Hagel also warned that, while no one in the armed services would get a pay cut, pay raises would be less common in the future.
“Total pay and benefits increased 40 percent faster than the private sector between 2001 and 2012 and, while that was the right thing to do at the time, we can’t continue at that rate over the long term,” Hagel said.
“We recognize that no one serving our nation in uniform is overpaid for what they do for our country,” Hagel continued. “But if we continue on the current course without making these modest adjustments now, the choices will only grow more difficult and painful down the road. We will inevitably have to either cut into compensation even more deeply and abruptly, or we will have to deprive our men and women of the training and equipment they need to succeed in battle. Either way, we would be breaking faith with our people and the president and I will not allow that to happen.”
Rubio, a member of the Senate Foreign Affairs Committee and a possible Republican presidential contender in 2016, weighed in on the 2015 defense budget on Monday afternoon. Despite having been a Republican senator from Nebraska, Hagel did not win Rubio’s vote when he was up for confirmation in early 2013. During the confirmation process, Rubio was fiercely critical of Hagel.
“Every day, we are reminded that the world remains as dangerous as ever and that we need a modern military to protect the American people and U.S. interests abroad,” Rubio said on Monday. “It is vital that we maintain a strong U.S. military that serves as a capable deterrent, ensures freedom of the seas, and provides security for ourselves and our allies. We also need a military that is able to project force globally when crises emerge, sometimes at a moment’s notice.
“I am concerned that the budget announced today will put all of these goals at risk,” Rubio continued. “Reducing the size of the Army to its lowest levels in 70 years does not accurately reflect the current security environment, in which the administration’s own officials have noted the threats facing our country are more diffused than ever. Cutting key Air Force and naval capabilities just as we are trying to increase our presence in the Pacific does not make strategic sense. I am concerned that we are on a path to repeat the mistakes we’ve made during past attempts to cash in on expected peace dividends that never materialized -- mistakes that caused our allies to question America’s staying power and encouraged our enemies to test us.
“We should always look for efficiencies in our military budget and ensure that any wasteful spending is cut or directed to vital programs,” Rubio said in conclusion. “But, the fact of the matter is that this administration has been cutting defense since it came into office and doing little to address our real fiscal challenges. Ultimately, we need to make sure that the real drivers of our debt are addressed.

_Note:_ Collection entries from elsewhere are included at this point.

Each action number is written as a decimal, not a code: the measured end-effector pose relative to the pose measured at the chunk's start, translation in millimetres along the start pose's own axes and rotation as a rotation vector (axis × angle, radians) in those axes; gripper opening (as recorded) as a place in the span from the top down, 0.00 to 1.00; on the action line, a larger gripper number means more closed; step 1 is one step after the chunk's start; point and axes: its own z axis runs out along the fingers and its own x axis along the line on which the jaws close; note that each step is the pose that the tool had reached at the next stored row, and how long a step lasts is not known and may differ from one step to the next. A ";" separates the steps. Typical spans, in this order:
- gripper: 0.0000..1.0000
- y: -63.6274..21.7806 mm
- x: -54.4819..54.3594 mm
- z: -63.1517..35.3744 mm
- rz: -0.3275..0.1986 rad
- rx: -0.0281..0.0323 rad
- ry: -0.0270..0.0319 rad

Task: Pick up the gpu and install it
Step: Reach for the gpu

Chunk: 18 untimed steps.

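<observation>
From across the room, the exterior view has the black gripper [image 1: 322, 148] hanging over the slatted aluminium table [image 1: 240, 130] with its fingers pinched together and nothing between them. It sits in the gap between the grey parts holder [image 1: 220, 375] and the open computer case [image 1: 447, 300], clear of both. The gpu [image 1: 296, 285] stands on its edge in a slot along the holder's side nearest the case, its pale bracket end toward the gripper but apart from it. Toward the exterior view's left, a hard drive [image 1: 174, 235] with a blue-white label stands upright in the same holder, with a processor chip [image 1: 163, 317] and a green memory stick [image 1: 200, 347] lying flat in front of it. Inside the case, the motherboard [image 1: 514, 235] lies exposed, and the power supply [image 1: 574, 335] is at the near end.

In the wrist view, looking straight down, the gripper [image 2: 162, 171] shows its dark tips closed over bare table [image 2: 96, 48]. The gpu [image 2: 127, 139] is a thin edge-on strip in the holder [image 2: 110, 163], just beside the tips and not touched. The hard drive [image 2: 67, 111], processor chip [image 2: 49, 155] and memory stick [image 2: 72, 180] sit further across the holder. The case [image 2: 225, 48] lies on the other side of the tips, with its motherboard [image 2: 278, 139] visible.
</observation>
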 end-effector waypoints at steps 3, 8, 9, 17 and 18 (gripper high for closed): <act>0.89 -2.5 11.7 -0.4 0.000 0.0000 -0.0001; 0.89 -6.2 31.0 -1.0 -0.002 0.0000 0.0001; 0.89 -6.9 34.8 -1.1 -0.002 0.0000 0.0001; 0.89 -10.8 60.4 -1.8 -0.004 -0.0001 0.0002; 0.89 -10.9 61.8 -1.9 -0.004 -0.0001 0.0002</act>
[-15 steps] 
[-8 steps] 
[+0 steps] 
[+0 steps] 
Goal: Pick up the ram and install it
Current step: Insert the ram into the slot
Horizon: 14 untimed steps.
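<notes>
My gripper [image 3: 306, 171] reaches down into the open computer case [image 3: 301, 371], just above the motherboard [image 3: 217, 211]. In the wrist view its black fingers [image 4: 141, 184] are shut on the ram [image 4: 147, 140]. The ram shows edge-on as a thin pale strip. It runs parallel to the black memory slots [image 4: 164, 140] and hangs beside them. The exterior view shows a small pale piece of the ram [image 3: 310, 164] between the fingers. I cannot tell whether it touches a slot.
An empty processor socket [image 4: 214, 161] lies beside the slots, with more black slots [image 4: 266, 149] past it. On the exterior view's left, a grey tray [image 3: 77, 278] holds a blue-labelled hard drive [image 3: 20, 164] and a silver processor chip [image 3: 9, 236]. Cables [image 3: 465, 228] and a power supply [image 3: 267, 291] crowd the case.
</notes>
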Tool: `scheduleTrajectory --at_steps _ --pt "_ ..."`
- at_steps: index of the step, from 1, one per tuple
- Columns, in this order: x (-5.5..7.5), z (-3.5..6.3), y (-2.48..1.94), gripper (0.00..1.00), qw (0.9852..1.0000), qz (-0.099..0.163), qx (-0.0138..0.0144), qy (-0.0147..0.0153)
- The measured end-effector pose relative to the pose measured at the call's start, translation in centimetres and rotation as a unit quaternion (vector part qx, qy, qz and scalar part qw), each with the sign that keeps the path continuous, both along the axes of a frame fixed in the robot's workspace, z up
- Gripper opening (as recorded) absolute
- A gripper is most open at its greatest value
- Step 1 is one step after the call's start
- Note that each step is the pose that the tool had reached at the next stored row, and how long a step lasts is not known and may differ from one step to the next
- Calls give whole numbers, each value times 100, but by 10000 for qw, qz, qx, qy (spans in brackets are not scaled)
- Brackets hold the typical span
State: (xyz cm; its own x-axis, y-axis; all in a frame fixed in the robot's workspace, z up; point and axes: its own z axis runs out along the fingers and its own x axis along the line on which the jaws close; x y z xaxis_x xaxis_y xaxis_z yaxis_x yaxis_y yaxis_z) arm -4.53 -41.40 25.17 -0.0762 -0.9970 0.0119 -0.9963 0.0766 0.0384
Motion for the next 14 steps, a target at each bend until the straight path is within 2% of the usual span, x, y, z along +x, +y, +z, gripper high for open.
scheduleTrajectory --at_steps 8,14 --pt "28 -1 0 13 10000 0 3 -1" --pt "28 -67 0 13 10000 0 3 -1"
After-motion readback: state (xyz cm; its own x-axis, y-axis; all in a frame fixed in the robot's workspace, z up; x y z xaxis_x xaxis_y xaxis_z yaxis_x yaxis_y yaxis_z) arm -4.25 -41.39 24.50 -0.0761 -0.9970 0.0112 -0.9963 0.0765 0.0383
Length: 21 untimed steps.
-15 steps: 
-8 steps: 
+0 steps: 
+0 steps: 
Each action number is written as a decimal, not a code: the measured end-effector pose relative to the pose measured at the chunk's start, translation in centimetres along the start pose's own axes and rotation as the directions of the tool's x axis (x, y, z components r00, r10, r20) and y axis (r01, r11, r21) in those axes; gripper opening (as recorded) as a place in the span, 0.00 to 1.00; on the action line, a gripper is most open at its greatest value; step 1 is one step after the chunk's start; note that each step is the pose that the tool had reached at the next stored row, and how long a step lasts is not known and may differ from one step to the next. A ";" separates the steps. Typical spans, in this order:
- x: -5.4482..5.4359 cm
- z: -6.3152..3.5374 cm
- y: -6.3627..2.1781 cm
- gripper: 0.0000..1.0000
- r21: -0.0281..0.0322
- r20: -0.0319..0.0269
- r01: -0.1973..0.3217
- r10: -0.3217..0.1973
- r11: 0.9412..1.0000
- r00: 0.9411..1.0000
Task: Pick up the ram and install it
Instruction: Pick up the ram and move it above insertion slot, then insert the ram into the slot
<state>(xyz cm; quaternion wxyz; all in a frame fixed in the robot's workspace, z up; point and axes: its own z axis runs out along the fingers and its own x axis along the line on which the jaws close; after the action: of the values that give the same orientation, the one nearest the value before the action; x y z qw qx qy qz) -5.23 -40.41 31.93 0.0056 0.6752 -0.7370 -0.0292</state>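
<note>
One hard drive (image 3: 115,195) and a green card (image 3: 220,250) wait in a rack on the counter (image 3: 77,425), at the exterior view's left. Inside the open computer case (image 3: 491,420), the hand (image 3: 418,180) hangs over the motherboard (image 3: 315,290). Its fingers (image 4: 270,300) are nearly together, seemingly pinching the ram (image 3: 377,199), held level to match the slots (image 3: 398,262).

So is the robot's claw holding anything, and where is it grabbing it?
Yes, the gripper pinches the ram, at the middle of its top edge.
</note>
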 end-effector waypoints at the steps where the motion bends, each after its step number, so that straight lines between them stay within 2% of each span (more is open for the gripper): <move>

We need to save Medicare and Social Security to not only ensure future seniors can retire with dignity and a safety net, but also to make sure that we don’t sacrifice our security in order to deal with our debt. President Obama’s upcoming budget reflects his indifference to doing anything about a growing $17.3 trillion debt, as well as his naïve and misguided perception of just how dangerous the world is.”